_TRY IT_
All that should come back is the lines of the data below from the one containing "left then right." to the one containing "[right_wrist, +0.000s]", inclusive, exactly as they stand.

_PROVIDED DATA_

┌──

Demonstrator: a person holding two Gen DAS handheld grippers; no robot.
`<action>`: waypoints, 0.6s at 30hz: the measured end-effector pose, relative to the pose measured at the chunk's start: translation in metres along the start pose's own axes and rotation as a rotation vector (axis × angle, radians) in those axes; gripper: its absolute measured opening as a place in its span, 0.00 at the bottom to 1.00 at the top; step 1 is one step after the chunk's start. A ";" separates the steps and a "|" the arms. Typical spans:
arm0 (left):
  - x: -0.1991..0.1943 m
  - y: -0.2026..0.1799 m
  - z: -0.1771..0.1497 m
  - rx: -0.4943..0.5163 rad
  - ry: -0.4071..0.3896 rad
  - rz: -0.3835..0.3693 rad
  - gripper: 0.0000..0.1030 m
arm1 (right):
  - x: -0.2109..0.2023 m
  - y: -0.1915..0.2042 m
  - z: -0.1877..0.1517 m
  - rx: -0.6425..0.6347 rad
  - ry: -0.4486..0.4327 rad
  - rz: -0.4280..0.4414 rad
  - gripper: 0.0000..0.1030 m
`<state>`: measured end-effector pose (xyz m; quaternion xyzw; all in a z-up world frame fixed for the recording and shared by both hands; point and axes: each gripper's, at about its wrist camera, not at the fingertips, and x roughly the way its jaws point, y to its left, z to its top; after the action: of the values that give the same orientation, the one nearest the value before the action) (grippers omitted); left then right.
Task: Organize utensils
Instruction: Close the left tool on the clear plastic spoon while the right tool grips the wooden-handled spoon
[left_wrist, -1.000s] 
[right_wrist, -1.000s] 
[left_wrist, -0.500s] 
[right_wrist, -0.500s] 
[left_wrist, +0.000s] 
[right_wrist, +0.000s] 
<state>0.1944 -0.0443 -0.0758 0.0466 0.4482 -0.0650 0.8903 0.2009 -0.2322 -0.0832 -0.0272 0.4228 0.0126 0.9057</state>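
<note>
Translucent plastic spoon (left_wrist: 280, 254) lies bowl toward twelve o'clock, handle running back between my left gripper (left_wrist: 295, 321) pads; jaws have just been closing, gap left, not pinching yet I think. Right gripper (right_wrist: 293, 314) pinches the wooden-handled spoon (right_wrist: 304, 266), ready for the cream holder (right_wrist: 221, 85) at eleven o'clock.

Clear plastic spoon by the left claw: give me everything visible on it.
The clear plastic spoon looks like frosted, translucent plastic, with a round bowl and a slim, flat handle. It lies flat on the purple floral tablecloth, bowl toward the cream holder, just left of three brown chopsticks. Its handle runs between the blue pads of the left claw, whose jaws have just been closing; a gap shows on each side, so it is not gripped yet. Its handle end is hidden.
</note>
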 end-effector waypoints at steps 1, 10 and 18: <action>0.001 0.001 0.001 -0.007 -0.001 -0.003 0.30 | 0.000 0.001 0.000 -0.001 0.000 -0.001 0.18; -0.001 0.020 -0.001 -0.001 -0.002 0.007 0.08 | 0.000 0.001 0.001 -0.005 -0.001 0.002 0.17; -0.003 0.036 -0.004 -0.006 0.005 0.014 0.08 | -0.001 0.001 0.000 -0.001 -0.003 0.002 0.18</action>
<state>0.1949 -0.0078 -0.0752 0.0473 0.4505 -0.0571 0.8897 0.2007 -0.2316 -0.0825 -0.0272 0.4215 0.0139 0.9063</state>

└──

_RESPONSE AREA_
`<state>`: measured end-effector pose (xyz m; quaternion xyzw; all in a z-up world frame fixed for the recording and shared by both hands; point and axes: each gripper's, at about its wrist camera, not at the fingertips, and x roughly the way its jaws point, y to its left, z to its top; after the action: of the values that give the same orientation, the one nearest the value before the action) (grippers omitted); left then right.
Task: Organize utensils
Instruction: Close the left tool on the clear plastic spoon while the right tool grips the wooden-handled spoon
[left_wrist, -1.000s] 
[right_wrist, -1.000s] 
[left_wrist, -0.500s] 
[right_wrist, -0.500s] 
[left_wrist, +0.000s] 
[right_wrist, +0.000s] 

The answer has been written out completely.